Lab 5: Assembly

Lab sessions Mon May 02 to Thu May 05

Lab written by Julie Zelenski

Learning goals

This lab is designed to give you a chance to:

  1. use objdump and gdb to disassemble and trace assembly code
  2. study the relationship between source code and its assembly translation
  3. reverse-engineer a little assembly back to C

Find an open computer and somebody new to sit with. Introduce yourself and share your suggestions about how to best prep for the upcoming midterm.

Lab exercises

  1. Get started. Clone the lab starter project using the command

    hg clone /afs/ir/class/cs107/repos/lab5/shared lab5
    

    Have our guide to x86-64 basics and this handy one page of x86-64 in your browser for reference during lab. Bring up the online lab checkoff up so you can jot down things as you go. At the end of the lab period, submit the sheet and have the TA check off your work.

  2. Deadlisting with objdump. As part of the compilation process, the assembler takes in assembly instructions and encodes them into the binary form understood by the hardware. Disassembly is the reverse process that converts binary-encoded instructions back into human-readable assembly. You wrote a little disassembler in assign4. objdump is a tool that operates on object files (i.e. files containing compiled machine code). It can dig out all sorts of information from the object file, but one of the more common uses is as a disassembler. Let's try it out!

    • Invoking objdump -d extracts the instructions from an object file and outputs the sequence of binary-encoded machine instructions alongside the assembly equivalent. This dump is called a deadlist ("dead" to distinguish from the study of "live" assembly as it executes). If symbol names were present, the instructions are grouped into sequences by function name. If you add the flag --no-show-raw-insn flag, it omits the binary encoding and just shows the assembly (cuts down on clutter). If the object file was compiled with debugging information, adding the -S flag to objdump will intersperse the original C source. Use objdump -d -S --no-show-raw-insn trace to get a sample deadlist.
    • The countops.py python script in the repo reports the assembly instructions most heavily used in a given object file. Try out countops.py trace for an example. The script operates by invoking objdump to disassemble the file, tallies instructions by opcode, and reports the top 10 most frequent. Try it out on a few executables (your reassemble or synonyms or tools like emacs and gcc). Does the mix of assembly instructions seem to vary much by program?

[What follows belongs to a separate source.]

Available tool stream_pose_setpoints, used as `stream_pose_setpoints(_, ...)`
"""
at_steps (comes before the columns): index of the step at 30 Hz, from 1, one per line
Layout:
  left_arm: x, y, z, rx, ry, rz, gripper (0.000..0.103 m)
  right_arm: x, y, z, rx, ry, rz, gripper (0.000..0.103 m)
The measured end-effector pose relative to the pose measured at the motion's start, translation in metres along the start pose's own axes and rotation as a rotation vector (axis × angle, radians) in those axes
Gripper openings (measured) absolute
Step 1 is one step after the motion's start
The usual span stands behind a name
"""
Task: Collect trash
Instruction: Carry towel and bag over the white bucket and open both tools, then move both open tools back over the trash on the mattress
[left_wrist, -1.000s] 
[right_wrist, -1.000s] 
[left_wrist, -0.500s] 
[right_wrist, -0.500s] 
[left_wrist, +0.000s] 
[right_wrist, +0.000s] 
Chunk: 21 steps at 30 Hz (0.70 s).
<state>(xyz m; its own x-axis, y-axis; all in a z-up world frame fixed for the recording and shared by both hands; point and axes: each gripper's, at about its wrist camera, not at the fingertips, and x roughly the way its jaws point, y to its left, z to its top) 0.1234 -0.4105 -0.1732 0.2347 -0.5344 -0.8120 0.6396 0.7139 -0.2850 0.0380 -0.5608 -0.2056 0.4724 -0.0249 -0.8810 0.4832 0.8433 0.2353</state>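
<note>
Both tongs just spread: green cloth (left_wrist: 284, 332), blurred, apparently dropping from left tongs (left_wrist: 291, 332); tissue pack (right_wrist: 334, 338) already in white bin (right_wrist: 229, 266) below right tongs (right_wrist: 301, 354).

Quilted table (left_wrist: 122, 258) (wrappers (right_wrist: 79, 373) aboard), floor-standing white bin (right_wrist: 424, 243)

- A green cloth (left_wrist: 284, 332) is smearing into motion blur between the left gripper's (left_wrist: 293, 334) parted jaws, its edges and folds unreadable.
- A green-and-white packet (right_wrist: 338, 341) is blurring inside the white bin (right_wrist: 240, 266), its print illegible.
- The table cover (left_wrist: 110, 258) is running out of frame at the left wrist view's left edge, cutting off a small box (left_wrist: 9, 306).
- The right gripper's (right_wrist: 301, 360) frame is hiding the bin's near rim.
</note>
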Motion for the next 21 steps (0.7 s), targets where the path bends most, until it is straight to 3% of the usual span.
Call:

  3. Gdb commands for live assembly-level debugging. The debugger has great support for working with code at the assembly level. Load the trace program in gdb, use the gdb command start to get program going and stopped in main. From there, try out the gdb commands listed below that allow to poke around at the assembly-level. To learn more about any gdb command, try gdb's built-in help.

    • The gdb command disassemble with no argument will print the disassembled instructions for the currently executing function. You can also give an optional argument of what to disable, a function name or code address.

      (gdb) disassemble main
      Dump of assembler code for function main:
         0x0000000000400700 <+0>: push   %rbx
         0x0000000000400701 <+1>: callq  0x4005b8 <locals>
         0x0000000000400706 <+6>: mov    %eax,%ebx
         0x0000000000400708 <+8>: callq  0x40063e <solve>
      ...
      

      In the disassembly as printed by gdb, the hex number in the leftmost column is the address in memory for that instruction and in angle brackets is the offset of that instruction relative to the start of the function. You may notice minor differences in presentation between the disassembled instructions as printed by gdb versus the output from objdump, e.g. use of movq instead of mov, negative signed values may display as large unsigned, and so on.

    • The disassemble option /m intersperses C source with the asm. This can be helpful when trying to relate the two. (Though for more complex passages that are significantly rearranged during compilation, both may be confusing.)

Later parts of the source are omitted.